I’m going to start this experiment with a single octahedron, with faces in two colors, placed so that two faces which share an edge are always of different colors.
Next, I will augment the red faces — and only the red faces — with identical octahedra.
The regions with four blue, adjacent faces look as though they might hold icosahedra — but I checked, and they don’t quite fit. I will therefore continue the same process — augmenting only the red faces with more octahedra of the original type.
I’ve now decided that I definitely like this game, so I’ll keep playing it.
Immediately above, at the fourth of these images, some of the octahedra have started to overlap slightly, but I’m choosing to not be bothered by that — I’m continuing the now-established pattern, just in order to see where it takes me.
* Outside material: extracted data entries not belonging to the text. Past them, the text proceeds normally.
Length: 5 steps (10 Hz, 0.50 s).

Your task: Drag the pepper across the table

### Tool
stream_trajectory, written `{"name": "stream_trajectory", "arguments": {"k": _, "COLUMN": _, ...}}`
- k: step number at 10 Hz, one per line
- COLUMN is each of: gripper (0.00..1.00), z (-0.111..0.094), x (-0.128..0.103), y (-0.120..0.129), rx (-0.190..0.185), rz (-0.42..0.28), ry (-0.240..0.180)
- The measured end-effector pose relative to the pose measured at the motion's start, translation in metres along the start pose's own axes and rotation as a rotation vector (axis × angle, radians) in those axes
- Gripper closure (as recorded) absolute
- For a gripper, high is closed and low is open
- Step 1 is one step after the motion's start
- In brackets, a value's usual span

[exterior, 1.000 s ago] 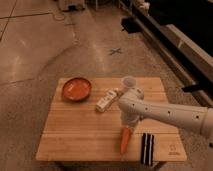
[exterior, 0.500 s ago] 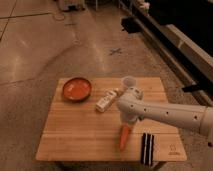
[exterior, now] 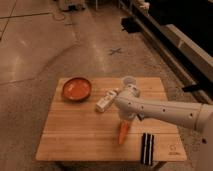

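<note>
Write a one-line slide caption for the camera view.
White robot arm's claw lowered onto the slim orange pepper on the light wooden plank table, near a round orange-red bowl and a lying white bottle.

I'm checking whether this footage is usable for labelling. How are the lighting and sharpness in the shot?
Camera view: dim, warm light and soft focus throughout; the table is the brightest area, the upper right falls to near black; the gripper sits low over the pepper, its edges blurred; the bowl shows no glare.

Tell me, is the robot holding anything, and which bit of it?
It cannot be told. The gripper is down at the top end of the pepper on the table, but its fingers are hidden behind the arm.
</note>
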Motion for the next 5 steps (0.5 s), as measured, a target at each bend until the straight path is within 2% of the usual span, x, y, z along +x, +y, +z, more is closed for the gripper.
{"name": "stream_trajectory", "arguments": {"k": 5, "gripper": 1.00, "z": -0.001, "x": 0.015, "y": -0.023, "rx": 0.002, "rz": -0.042, "ry": 0.021}}
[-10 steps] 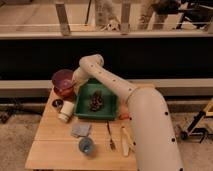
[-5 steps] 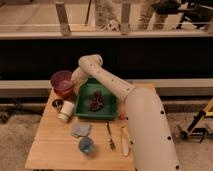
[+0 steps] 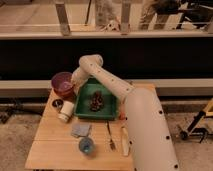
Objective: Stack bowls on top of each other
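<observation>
Purple bowl (image 3: 63, 84), gripper (image 3: 76, 81) just beside its right rim, jaws' grip impossible to tell.

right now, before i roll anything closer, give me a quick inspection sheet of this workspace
surface: wooden table, slatted, on a gravelly floor
job's things: purple bowl at the back left corner; orange-red bowl seemingly nested inside it, not certain
clutter: green tray holding a brown lump; white cup; small dark dish; grey cloth; blue cup; fork; pale strip
grippers: gripper at the purple bowl's right rim, between bowl and tray
cables: nothing seen
surroundings: dark wall behind, railing above it; yellow-black stand at right
</observation>
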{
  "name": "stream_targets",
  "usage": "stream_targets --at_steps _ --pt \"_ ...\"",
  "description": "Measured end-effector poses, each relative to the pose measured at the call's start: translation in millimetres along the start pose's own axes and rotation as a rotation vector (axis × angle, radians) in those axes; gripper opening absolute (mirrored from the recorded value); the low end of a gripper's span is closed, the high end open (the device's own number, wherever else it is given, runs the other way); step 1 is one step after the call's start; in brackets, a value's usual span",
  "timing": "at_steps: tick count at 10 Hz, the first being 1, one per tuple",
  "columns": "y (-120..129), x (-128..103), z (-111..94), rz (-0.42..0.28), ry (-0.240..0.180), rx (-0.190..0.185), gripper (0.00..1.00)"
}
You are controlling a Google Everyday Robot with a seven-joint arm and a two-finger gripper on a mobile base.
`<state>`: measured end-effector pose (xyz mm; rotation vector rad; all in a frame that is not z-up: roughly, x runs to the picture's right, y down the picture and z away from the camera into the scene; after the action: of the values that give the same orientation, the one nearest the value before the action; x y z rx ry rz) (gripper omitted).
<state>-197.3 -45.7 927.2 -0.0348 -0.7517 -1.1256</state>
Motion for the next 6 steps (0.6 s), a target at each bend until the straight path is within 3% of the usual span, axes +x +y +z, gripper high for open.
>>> stream_targets --at_steps 6 --pt "-0.8 -1.8 -0.6 -0.012 0.002 0.008 0.80"
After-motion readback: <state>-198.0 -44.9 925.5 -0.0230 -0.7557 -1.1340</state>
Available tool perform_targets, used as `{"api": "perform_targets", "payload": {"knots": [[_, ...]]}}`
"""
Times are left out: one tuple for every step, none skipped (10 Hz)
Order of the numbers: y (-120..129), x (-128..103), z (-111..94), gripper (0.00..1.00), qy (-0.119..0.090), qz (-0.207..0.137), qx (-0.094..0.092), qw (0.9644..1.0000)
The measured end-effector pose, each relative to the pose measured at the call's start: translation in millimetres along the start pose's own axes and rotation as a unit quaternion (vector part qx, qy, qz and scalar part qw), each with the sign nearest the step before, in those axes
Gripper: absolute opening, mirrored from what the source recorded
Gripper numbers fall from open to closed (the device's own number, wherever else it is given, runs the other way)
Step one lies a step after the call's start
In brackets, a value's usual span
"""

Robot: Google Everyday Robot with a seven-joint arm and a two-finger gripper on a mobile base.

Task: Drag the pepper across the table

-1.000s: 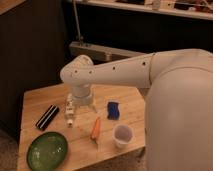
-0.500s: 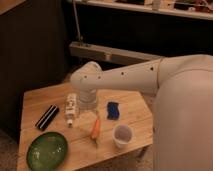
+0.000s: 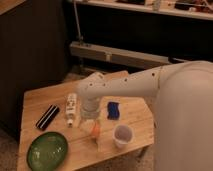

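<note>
Orange-red, the pepper (image 3: 95, 131) lies near the middle of the table (image 3: 37, 97), toward its front edge, between the green plate (image 3: 47, 150) and the white cup (image 3: 123, 135). The gripper (image 3: 91, 121) hangs straight down from the white arm (image 3: 130, 85), right over the pepper's far end, and I cannot tell whether it is spread or pinching the pepper, nor whether it touches it. A white tube (image 3: 72, 108) lies just beside the wrist on the plate's side, a black bar (image 3: 47, 117) beyond it, and a blue block (image 3: 113, 110) just beside the wrist on the cup's side.
</note>
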Motion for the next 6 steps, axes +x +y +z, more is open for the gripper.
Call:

The regions of overlap are now far more obvious, but I’m continuing, anyway. Why? Because this is fun, that’s why! Right now, Stella 4d, the program I use to do these polyhedral manipulations, is chugging away on the next one. (This program is avilable at http://www.software3.com/Stella.php.) Ah, it’s ready — here it is!
Rather than repeat this process again, I now have another question: what would the convex hull of this figure look like? (A convex hull of a non-convex polyhedron is the smallest convex polyhedron which can contain a given non-convex polyhedron.) With Stella 4d, that’s easily answered.
I must admit this: that was nothing like what I expected — but such unexpected discoveries are a large part of what makes these polyhedral investigations with Stella 4d so much fun. And now, to close this particular polyhedral journey, I will have Stella 4d produce, for me, the dual of the convex hull shown above. (In case you aren’t familiar with duality regarding polyhedra, it describes the relationship between the octahedron, with which this post began, and the familar cube. Basically, with duals, faces and verticies are “flipped” over edges, although that is an extremely informal and imprecise way to describe the at the process.)
And with that, my friends, I bid you good night!